## [Exercise brief]
The listing below is to be output in its exact form.

☆ ☆ ☆ ☆

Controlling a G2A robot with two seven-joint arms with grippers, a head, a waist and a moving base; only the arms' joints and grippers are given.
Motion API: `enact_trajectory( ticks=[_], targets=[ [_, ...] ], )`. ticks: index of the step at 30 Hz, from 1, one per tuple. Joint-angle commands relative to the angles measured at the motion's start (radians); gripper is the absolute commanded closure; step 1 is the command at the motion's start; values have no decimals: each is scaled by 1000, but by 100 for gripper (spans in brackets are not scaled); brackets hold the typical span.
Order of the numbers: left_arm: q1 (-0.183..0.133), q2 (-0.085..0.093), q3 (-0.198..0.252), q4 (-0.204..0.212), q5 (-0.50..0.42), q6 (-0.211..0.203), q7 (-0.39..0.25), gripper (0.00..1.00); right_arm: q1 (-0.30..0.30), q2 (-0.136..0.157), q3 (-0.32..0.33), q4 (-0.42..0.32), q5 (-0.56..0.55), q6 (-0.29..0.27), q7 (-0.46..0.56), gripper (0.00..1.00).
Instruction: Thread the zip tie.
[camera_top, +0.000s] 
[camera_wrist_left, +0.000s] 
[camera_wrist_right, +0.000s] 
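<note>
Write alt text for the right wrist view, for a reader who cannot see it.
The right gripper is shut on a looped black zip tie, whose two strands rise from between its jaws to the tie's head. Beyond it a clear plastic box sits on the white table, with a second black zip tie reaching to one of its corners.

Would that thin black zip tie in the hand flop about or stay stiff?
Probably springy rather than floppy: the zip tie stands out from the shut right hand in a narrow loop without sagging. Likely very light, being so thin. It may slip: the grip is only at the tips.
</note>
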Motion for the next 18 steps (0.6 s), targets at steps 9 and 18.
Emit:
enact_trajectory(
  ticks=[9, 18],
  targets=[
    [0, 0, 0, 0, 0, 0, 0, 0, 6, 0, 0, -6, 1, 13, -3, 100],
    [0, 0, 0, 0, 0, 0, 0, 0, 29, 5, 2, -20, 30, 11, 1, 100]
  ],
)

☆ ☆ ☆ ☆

## [Answer to this exercise]
Controlling a G2A robot with two seven-joint arms with grippers, a head, a waist and a moving base; only the arms' joints and grippers are given.
Motion API: `enact_trajectory( ticks=[_], targets=[ [_, ...] ], )`. ticks: index of the step at 30 Hz, from 1, one per tuple. Joint-angle commands relative to the angles measured at the motion's start (radians); gripper is the absolute commanded closure; step 1 is the command at the motion's start; values have no decimals: each is scaled by 1000, but by 100 for gripper (spans in brackets are not scaled); brackets hold the typical span.
Order of the numbers: left_arm: q1 (-0.183..0.133), q2 (-0.085..0.093), q3 (-0.198..0.252), q4 (-0.204..0.212), q5 (-0.50..0.42), q6 (-0.211..0.203), q7 (-0.39..0.25), gripper (0.00..1.00); right_arm: q1 (-0.30..0.30), q2 (-0.136..0.157), q3 (-0.32..0.33), q4 (-0.42..0.32), q5 (-0.56..0.55), q6 (-0.29..0.27), q7 (-0.46..0.56), gripper (0.00..1.00).
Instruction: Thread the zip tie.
[camera_top, +0.000s] 
[camera_wrist_left, +0.000s] 
[camera_wrist_right, +0.000s] 
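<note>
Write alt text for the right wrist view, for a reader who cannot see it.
The right gripper is shut on a looped black zip tie, whose two strands rise from between its jaws to the tie's head. Beyond it a clear plastic box sits on the white table, with a second black zip tie reaching to one of its corners.

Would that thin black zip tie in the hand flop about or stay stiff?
Probably springy rather than floppy: the zip tie stands out from the shut right hand in a narrow loop without sagging. Likely very light, being so thin. It may slip: the grip is only at the tips.
</note>
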Motion for the next 18 steps (0.6 s), targets at steps 9 and 18.
Emit:
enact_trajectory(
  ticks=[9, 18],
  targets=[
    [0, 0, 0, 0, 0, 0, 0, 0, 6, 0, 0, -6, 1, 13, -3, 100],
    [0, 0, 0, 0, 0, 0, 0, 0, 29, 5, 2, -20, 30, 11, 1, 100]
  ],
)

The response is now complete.